La motivazione del premio Nobel per la letteratura conferitogli nel 2007 è che «seguendo la tradizione dei giullari medioevali, dileggia il potere restituendo la dignità agli oppressi». Missione che il drammaturgo interpreta mettendo al servizio la propria persona. Il suo è un patrocinio ambito che negli anni è andato ai soggetti più vari: i manifestanti del G8 di Genova, i referendari per l’acqua, la guerra in Libia (ma non quella in Iraq, che ha ferocemente avversato). Come politici ha amato, tra gli altri, Antonio Di Pietro («da pm ha fatto cose gloriose»), Luigi De Magistris, Giuliano Pisapia, Fidel Castro («ha commesso molti errori ma è pur sempre una personalità capace di ascoltare chi stima»). Non ha simpatia per la Chiesa, tanto che il Wall Street Journal, in occasione del Nobel, definì la sua opera «un abbaiare e latrare di cani alla Chiesa cattolica». Da ultimo, appunto, l’impegno a cinque stelle. Con Grillo e Casaleggio ha scritto Il grillo canta sempre al tramonto (Chiarelettere) arrivato alla quarta edizione.
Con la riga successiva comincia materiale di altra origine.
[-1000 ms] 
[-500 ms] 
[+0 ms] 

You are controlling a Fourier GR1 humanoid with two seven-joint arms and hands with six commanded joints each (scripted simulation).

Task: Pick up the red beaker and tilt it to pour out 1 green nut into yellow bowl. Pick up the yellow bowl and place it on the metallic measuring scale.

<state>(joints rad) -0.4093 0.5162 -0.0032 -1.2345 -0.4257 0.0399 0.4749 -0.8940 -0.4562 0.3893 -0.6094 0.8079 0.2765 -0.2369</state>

Alle Quirinarie ha ottenuto solo 941 voti ma è molto popolare nel movimento.

Nella prefazione a un testo che raccoglie il suo teatro politico e pubblicato nel 1973 (Compagni senza censura, Mazzotta editore) Fo si scaglia contro «l’atteggiamento dell’intellettuale verso il potere, il dovere della scelta radicale, e la denuncia del gioco della furbizia dell’intellettuale che sempre si adatta, e cerca di trovare il suo spazio, quando il potere lo chiama: e quando nasce il nuovo potere della borghesia capitalistica, si inserisce subito, fresco, e gran ciambellano, a stangare la classe dalla quale ha avuto origine». Eh sì, brutta bestia l’intellettuale. Vuoi mettere con il giullare?